Exercise goal.
Leave out the pictures and output the data verbatim.

Data block.

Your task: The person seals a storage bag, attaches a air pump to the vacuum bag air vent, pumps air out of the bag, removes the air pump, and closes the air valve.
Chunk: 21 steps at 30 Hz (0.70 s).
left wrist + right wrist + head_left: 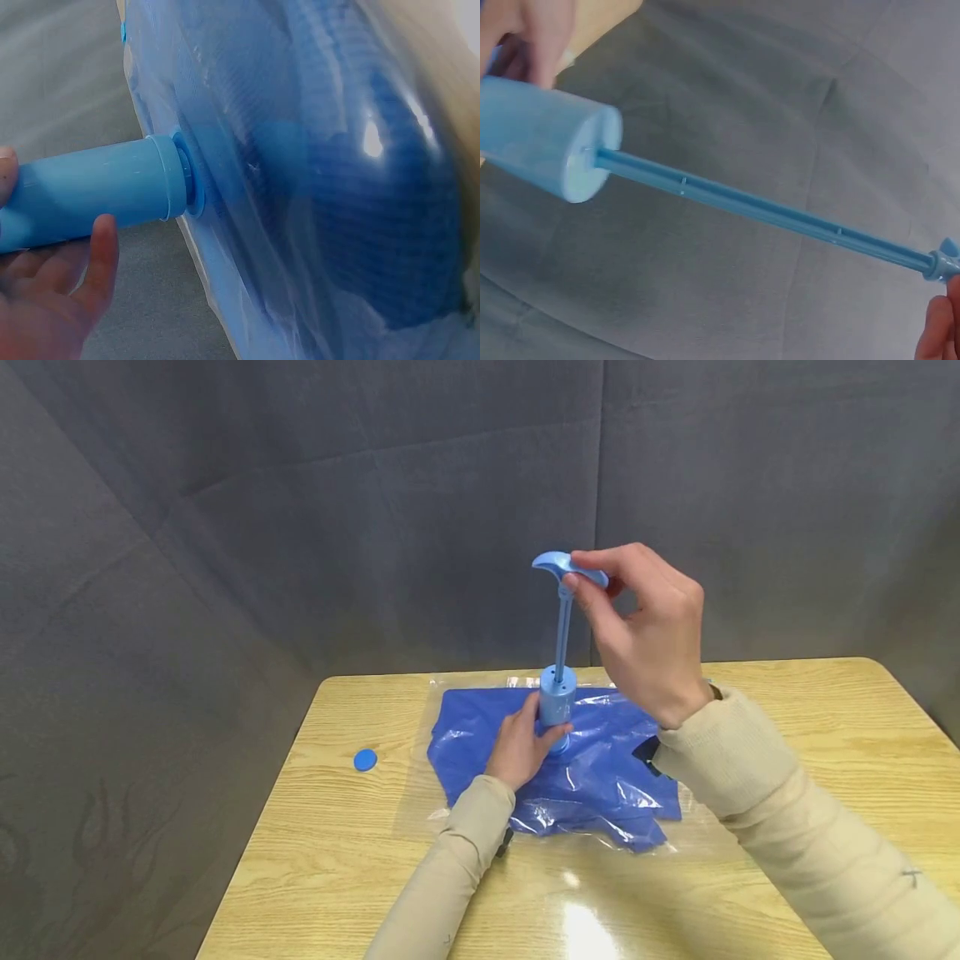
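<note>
A light blue hand pump (557,695) stands upright on a clear plastic vacuum bag (420,793) with blue cloth (480,727) inside. My left hand (519,747) holds the pump's barrel low down, thumb and fingers around it. Up at the top, my right hand (648,618) grips the curved pump handle (555,562) between thumb and fingers. The rod (757,208) is drawn far out of the barrel. In the left wrist view, the pump's lower end (171,176) meets the round blue valve (193,172) on the bag.
A small round blue cap (365,760) lies on the wooden table (300,860), left of the bag. Grey cloth (375,527) hangs behind the table and along its left side.
</note>
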Each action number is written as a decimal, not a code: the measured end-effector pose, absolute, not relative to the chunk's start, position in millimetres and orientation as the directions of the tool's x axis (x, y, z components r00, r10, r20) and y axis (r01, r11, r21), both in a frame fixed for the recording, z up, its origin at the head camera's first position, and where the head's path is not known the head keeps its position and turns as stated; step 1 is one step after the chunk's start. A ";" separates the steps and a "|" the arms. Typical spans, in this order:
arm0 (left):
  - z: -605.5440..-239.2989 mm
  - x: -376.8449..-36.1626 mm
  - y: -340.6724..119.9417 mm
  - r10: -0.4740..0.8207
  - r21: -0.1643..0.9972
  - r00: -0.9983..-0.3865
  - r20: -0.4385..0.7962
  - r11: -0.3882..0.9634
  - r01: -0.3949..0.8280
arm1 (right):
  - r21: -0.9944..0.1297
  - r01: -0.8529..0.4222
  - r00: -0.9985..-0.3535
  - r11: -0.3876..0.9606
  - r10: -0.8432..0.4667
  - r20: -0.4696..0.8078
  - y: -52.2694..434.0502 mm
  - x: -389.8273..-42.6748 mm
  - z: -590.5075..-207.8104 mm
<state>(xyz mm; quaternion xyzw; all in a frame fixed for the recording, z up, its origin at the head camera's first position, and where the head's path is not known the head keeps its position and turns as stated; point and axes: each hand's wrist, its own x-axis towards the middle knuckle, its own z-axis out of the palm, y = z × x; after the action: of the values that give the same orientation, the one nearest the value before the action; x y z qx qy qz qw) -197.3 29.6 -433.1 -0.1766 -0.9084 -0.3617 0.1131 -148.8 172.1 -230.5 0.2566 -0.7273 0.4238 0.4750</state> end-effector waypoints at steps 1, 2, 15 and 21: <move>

Response box.
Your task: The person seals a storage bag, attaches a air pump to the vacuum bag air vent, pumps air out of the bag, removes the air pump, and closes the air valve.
Chunk: 21 steps at 30 Hz (0.70 s).
left wrist + right wrist + head_left: 
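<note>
A light blue hand pump (557,695) stands upright on a clear plastic vacuum bag (420,793) with blue cloth (480,727) inside. My left hand (519,747) holds the pump's barrel low down, thumb and fingers around it. Up at the top, my right hand (648,618) grips the curved pump handle (555,562) between thumb and fingers. The rod (757,208) is drawn far out of the barrel. In the left wrist view, the pump's lower end (171,176) meets the round blue valve (193,172) on the bag.
A small round blue cap (365,760) lies on the wooden table (300,860), left of the bag. Grey cloth (375,527) hangs behind the table and along its left side.
</note>
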Each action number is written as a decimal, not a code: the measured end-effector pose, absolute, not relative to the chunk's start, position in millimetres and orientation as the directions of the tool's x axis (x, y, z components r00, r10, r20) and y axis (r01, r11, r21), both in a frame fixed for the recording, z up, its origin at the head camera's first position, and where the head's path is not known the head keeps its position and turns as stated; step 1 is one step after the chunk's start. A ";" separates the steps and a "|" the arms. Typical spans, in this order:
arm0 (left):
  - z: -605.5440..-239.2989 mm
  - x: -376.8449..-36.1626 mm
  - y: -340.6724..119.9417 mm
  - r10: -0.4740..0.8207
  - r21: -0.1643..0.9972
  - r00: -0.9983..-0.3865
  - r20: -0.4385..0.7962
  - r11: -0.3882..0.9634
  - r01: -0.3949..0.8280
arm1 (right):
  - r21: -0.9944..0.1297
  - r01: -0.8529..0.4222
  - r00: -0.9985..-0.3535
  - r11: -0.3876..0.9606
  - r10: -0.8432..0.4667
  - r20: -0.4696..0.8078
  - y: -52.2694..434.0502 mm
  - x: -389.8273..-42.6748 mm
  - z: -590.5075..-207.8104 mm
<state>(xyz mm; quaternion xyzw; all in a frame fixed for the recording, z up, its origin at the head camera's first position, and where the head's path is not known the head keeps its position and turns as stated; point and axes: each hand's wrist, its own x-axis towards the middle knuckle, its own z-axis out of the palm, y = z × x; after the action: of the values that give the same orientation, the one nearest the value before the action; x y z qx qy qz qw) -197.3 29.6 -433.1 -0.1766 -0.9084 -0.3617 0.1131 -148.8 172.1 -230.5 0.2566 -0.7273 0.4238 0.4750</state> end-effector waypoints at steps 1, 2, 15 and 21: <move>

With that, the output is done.